I see senior citizens working laborious jobs and wonder why they must literally work to the end of their lives without the pleasure or privilege of enjoying what should be their Golden Years. I question the work model that keeps families apart more than together and stressed more than celebrating. I see Veterans who struggle after serving a country that all but turned its back on them.

Education is promoted as the defining factor between struggle and success, and yet the cost and quality continue to be hindrances in the realization of the latter. Students are allowed to pass through school without the preparation needed to pursue a better life. College has become an expensive option that many are opting not to pursue. Education is a business, and students are processed like cars on an assembly line, only to later become a social liability.

Healthcare continues to have gaping holes through which many fall as profits take precedence over patients. When I hear people consider the cost first, despite having insurance, before seeking needed care, something is clearly out of whack.

I look at the thousands of organizations in this state alone that are in the business of helping to fill the gaps for those in need. Yet they do little more than circulate money and recycling issues without ever addressing the root causes of these issues. Instead, help is handed out like Band-Aids for a gunshot wound. Problems continue and the people perish.

Elected officials have chosen self-service over public service, and repeatedly ignore the needs or calls of constituents to make better decisions. Instead, so-called leaders pretend to care and hear residents’ concerns, only to blatantly disregard the very people they should serve.
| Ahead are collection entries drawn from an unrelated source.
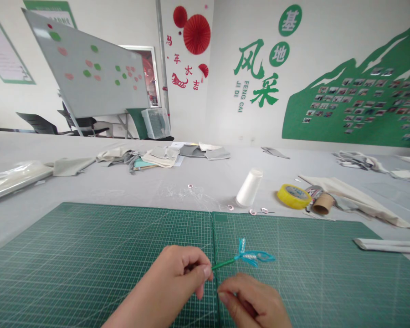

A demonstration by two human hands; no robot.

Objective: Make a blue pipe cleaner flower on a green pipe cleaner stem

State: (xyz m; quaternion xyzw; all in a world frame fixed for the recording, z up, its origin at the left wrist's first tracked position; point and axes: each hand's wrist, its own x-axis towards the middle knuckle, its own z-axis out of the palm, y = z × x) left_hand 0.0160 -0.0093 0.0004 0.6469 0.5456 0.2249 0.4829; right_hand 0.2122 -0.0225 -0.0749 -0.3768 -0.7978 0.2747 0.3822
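Left hand (pixel 181 278) pinched the green stem end of a small blue wire flower (pixel 249 257), held just above the green cutting mat (pixel 89 255) on the worktop. Long axis ran lower-left to upper-right, petals pointing up-right, away from the person. Right hand (pixel 254 303) curled loosely just below the stem; couldn't tell whether it was pinching anything.

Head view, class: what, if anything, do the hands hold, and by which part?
The left hand pinches the green stem end of a small turquoise wire flower. Whether the right hand grips anything cannot be told.
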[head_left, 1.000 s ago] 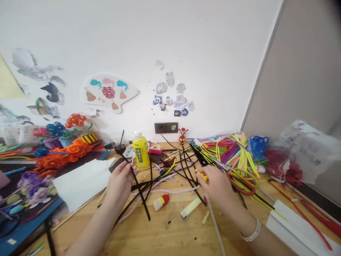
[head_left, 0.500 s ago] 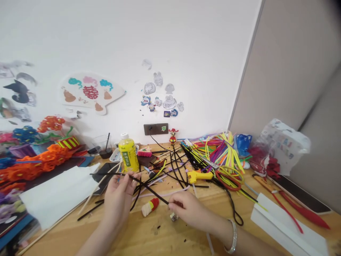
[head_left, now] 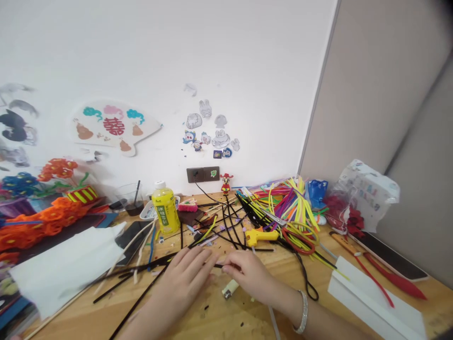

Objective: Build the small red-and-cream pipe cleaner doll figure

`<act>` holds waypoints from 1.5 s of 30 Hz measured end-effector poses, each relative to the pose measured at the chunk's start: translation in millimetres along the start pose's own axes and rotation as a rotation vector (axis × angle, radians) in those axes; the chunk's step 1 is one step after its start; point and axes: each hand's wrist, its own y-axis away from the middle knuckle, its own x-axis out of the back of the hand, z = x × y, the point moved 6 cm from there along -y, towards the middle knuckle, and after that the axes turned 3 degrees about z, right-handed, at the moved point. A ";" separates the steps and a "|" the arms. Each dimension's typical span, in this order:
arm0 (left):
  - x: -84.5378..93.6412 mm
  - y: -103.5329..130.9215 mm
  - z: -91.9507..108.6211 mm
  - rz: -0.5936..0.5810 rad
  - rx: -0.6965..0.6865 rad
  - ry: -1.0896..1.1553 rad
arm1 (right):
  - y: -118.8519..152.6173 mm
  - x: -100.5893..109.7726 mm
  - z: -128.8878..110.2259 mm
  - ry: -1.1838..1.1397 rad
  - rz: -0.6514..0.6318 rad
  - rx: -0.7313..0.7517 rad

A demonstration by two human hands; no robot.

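My right hand (head_left: 249, 274) is closed, thumb against fingers, on the end of a black pipe cleaner (head_left: 218, 266) low over the table. Palm down, my left hand (head_left: 187, 276) lies across the same pipe cleaner, its fingers stretched out and nearly reaching my right hand. What is under the left palm is hidden. Just below the right fingers lies a pale lighter (head_left: 230, 288) with a metal top. More black pipe cleaners (head_left: 155, 262) stick out to the left of my left hand.
A yellow drink bottle (head_left: 166, 210) stands behind my hands. Farther right are a yellow glue gun (head_left: 262, 236) and a heap of coloured pipe cleaners (head_left: 283, 203). White paper (head_left: 67, 269) lies at left, a white box (head_left: 375, 295) at right, and a small red figure (head_left: 225, 184) by the wall.
My left hand has come down and right, from pinching the raised black pipe cleaner to lying flat over it. The red and cream fuzzy piece is now out of sight. My right hand keeps its pinch.
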 end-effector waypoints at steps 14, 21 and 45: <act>-9.8 7.3 -13.3 -0.031 0.099 -0.016 | 2.7 0.2 7.8 0.315 -0.308 0.244; -12.4 13.6 -21.7 -0.016 0.150 -0.064 | 2.0 -6.1 21.1 0.314 -0.213 0.085; -18.1 12.0 -1.0 -0.025 0.247 -0.117 | -0.6 -1.4 16.8 -0.495 0.037 -0.214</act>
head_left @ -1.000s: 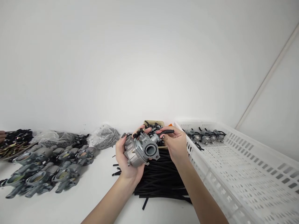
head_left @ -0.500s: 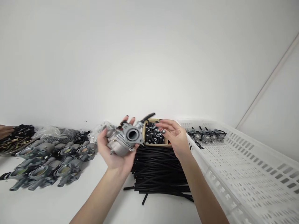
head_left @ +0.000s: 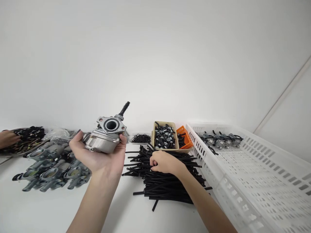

Money is invested in projects and not people. Funds are sent elsewhere, with growing unmet needs here at home. Actions and words are performative with no progress. And we all just carry on without question or accountability.

We should collectively have more reasons to be thankful. That should include honest leaders who truly work for and on behalf of the people who elected them. We should have dependable energy sources that are affordable and uninterrupted with every raindrop. A safe and vibrant city and state where people want to live and can thrive.

We should have stellar graduation rates of students who can read, write, and think for themselves, and seamlessly transition to the next level of preparation of becoming a productive and contributing citizen.

We should have accountability for public dollars and access to answers from those who are charged with spending them.

We should be thankful for the fair and equal distribution of resources that solve social problems rather than patch and prop them up for photo ops. People should be fairly compensated for the work they perform, without bearing the brunt of corporate profit margins.

This isn’t a political perspective or wish, it’s a humanitarian one. Just for life and those living it to be and be treated fairly. The enhanced list of what we should be able to give thanks for seems simple but sometimes feels unrealistic. In the meantime, count your blessings however seemingly small. I promise to do the same.